MULHER (a boa –), personagem que toma parte na procissão do Encontro que se realiza na noite de quinta-feira de Endoenças. A boa mulher é figurada por uma rapariga, rigorosamente vestida de luto, que, ao ver que os legionários romanos, uns machacazes de grandes barbas postiças e armados de espadagões, impedem que a Mãe de Cristo, acompanhada de S. João Evangelista, se aproxime do Filho que, encontra ao cabo de muito peregrinar, sobe a um banco, desdobra a Verónica e entoa um cântico em que entram, as seguintes palavras latinas, que a boa mulher estropia muito solenemente: «Oh, vos homines, qui transitis, videte si est dolor aequus meol». Os legionários enternecem-se e deixam que o encontro se dê. Ao lado da boa mulher vai a Padêrinha, igualmente vestida de luto, que, durante o percurso da procissão, leva o braço direito levantado e na mão um lenço para enxugar as lágrimas que não derrama. Na procissão do Enterro do Senhor, que se realiza na noite de sexta-feira, alem destas duas personagens femininas, vão no couce da procissão, imediatamente a seguir ao esquife, três mulheres, as três Marias, que em plangente cântico, pranteiam a morte de Jesus.

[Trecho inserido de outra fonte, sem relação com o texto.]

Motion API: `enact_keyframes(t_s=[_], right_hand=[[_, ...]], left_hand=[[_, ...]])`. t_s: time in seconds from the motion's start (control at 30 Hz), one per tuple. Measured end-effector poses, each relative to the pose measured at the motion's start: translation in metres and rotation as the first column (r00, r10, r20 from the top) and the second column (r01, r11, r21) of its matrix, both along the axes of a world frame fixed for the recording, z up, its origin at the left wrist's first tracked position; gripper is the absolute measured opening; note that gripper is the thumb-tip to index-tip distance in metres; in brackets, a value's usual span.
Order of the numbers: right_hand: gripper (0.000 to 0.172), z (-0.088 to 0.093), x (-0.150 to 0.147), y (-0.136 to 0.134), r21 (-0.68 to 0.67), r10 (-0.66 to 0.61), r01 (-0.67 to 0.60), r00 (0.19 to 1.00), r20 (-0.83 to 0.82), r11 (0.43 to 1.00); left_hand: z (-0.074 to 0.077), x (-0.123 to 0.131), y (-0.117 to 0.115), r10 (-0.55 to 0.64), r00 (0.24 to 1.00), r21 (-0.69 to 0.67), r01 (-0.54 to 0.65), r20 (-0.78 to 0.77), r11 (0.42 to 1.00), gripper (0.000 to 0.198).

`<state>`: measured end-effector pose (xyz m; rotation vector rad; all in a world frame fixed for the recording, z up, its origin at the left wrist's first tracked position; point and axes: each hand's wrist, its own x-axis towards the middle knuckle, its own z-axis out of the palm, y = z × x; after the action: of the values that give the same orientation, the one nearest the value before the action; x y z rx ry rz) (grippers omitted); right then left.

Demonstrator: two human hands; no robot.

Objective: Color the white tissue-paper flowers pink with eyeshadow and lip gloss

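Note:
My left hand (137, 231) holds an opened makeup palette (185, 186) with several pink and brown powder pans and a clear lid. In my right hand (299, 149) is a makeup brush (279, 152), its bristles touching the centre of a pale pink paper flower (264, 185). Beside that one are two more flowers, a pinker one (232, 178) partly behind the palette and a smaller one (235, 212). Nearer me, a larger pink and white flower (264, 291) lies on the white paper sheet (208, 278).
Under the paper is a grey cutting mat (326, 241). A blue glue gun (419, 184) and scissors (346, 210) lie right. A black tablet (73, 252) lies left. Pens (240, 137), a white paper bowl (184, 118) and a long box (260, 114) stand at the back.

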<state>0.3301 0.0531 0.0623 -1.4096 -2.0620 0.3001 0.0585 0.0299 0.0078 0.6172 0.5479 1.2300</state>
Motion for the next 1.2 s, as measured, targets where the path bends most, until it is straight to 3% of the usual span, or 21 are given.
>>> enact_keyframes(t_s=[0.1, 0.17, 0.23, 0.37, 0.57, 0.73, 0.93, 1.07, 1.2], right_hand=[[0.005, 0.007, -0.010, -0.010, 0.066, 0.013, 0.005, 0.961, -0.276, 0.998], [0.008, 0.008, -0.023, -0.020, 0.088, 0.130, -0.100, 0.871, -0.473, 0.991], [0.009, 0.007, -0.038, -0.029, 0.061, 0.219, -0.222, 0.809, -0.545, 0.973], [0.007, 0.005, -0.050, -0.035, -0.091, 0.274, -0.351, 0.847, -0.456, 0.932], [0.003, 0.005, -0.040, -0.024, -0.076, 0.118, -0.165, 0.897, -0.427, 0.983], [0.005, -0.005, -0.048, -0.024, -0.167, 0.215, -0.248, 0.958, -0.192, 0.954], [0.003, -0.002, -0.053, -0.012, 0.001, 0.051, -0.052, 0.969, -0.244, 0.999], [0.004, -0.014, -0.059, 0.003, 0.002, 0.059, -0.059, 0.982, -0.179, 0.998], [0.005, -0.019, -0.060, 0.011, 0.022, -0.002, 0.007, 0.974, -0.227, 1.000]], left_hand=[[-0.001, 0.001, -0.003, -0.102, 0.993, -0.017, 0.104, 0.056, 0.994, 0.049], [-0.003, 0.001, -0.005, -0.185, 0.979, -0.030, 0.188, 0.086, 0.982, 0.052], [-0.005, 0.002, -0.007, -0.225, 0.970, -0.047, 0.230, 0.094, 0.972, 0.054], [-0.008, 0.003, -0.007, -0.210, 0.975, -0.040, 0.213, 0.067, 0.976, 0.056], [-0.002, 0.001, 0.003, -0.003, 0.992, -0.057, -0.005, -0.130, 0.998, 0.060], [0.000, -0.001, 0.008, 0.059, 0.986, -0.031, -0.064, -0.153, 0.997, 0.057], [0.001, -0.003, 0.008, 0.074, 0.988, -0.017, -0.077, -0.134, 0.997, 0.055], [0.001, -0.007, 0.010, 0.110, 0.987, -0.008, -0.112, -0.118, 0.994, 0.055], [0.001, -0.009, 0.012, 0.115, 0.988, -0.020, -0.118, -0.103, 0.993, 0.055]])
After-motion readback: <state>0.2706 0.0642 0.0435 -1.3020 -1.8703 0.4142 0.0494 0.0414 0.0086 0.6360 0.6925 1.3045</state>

MULHERENGO, efeminado, maricas, o que se compraz com distracções mais próprias de mulher do que de homem.

MURGINARI, chuviscar, o cair da chuva pouco intensa e passageira. / 52 /

MUSGARI, chamuscar o porco, depois de morto, com rojo, para melhor se poderem arrancar os pêlos: Esta operação faz-se imediatamente à morte do animal e no mesmo local, depois do que é aberto e pesado.

MURTA, multa. Das folhas de um arbusto deste nome, depois de secas, faz-se pó que se emprega como remédio contra inflamações cutâneas, polvilhando-se a pele.